Marc Suárez-Calvet
Researcher at the Barcelonabeta Brain Research Center and the Neurology Service of the Hospital del Mar (Barcelona)
The Clarity study is a phase III, multicentre, randomised, double-blind, phase III clinical trial testing the anti-amyloid monoclonal antibody lecanemab compared to placebo in patients with early-stage Alzheimer's disease.
The clinical trial demonstrates its main objective: there is less cognitive and functional impairment in the treatment arm compared to the placebo arm. Using the CDR-SB scale (ranging from 0 to 18; a higher value means greater cognitive and functional impairment), patients in the placebo arm have an average increase of 1.66 points over the 18-month follow-up, while those treated with lecanemab only have an increase of 1.21 points. The study also shows that lecanemab treatment significantly reduces amyloid accumulation in the brain. Finally, lecanemab treatment is also better than placebo on all secondary endpoints studied, including other cognitive scales and biological biomarkers. In conclusion, this is a well-designed, rigorous study that points to a beneficial effect of lecanemab in the early stages of Alzheimer's disease.
Lecanemab, unlike other anti-amyloid antibodies, has a special affinity for soluble amyloid protofibrils, which probably have a toxic effect in the brain. This feature is possibly one of the reasons for its good results.
While it is true that the study shows less cognitive decline in patients treated with lecanemab, the clinical relevance will have to be determined. A difference of 0.45 on the CDR-SB scale, which ranges from 0 to 18, may seem minor. However, small changes in cognition can have a big impact not only on patients' autonomy, but also on their caregivers. On the other hand, we should bear in mind that the trial investigates the effect of the drug after 18 months of administration. Longer studies will have to be carried out to determine the long-term effect.

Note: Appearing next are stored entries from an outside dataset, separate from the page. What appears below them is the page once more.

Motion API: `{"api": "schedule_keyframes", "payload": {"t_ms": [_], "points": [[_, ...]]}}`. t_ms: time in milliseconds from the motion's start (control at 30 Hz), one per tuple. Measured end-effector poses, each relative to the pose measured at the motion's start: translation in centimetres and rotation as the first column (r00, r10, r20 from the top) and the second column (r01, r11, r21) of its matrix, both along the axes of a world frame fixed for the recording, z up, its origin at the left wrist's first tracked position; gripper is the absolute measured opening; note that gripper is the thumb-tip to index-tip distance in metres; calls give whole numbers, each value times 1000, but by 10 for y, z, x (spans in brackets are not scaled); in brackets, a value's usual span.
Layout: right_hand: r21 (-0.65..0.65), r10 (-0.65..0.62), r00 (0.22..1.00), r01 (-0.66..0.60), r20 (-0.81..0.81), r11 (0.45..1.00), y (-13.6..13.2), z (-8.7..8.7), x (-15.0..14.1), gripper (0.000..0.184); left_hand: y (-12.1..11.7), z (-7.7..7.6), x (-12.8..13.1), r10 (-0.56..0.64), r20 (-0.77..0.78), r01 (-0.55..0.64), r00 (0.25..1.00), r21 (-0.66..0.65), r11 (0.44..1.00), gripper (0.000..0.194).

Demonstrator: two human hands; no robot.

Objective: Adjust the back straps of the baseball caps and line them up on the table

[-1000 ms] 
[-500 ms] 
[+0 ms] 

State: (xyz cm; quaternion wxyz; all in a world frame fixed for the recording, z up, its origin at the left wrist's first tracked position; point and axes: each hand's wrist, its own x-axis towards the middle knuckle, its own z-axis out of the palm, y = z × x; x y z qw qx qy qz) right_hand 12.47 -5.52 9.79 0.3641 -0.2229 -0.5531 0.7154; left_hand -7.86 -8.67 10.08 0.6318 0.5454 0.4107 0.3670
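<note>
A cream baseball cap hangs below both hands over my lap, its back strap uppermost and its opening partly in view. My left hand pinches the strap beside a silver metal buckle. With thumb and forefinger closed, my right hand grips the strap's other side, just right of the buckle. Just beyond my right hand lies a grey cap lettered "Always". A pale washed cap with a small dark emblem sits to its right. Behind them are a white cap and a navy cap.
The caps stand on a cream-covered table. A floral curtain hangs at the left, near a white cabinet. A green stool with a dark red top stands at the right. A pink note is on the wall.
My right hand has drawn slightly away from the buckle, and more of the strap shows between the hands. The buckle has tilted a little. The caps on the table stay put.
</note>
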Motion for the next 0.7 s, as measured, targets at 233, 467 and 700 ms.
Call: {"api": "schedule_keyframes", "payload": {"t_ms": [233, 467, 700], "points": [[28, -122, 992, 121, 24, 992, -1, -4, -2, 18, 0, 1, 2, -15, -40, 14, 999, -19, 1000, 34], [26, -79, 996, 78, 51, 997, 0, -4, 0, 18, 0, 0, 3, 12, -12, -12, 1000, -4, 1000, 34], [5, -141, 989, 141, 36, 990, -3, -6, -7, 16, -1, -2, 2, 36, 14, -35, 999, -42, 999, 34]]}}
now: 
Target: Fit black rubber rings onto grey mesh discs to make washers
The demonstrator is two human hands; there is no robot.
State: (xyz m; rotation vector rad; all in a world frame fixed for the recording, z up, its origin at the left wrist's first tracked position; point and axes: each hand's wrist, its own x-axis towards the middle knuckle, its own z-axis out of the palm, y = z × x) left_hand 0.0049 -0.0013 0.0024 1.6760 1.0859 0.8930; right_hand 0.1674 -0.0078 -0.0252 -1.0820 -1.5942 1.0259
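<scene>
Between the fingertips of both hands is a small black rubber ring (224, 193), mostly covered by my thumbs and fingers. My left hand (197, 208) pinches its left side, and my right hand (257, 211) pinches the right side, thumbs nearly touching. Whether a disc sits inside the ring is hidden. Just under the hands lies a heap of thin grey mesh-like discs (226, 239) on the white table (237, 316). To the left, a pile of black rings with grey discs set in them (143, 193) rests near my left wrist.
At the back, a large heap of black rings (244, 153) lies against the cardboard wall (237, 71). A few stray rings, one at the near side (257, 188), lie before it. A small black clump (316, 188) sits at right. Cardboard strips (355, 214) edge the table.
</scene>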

The aim of this study is not only to determine the efficacy of the drug, but also its safety. There is no difference in the number of deaths or total number of adverse events between the lecanemab arm and the placebo arm. However, there is a higher proportion of amyloid-related imaging abnormalities (ARIA). Although these abnormalities are not serious in most cases, they need to be studied in detail. Also, it has recently been reported that two people included in the trial died. Whether these deaths are attributable to the drug or to other reasons needs to be studied. As Alzheimer's is a heterogeneous disease, it will be important to determine which patients can potentially benefit most from this treatment and which of them have a higher risk of side effects. The same study shows that it is patients with allele 4 of the APOE gene who are most at risk of adverse effects in the form of ARIA. Treatment and doses administered to these patients will probably need to be individualised.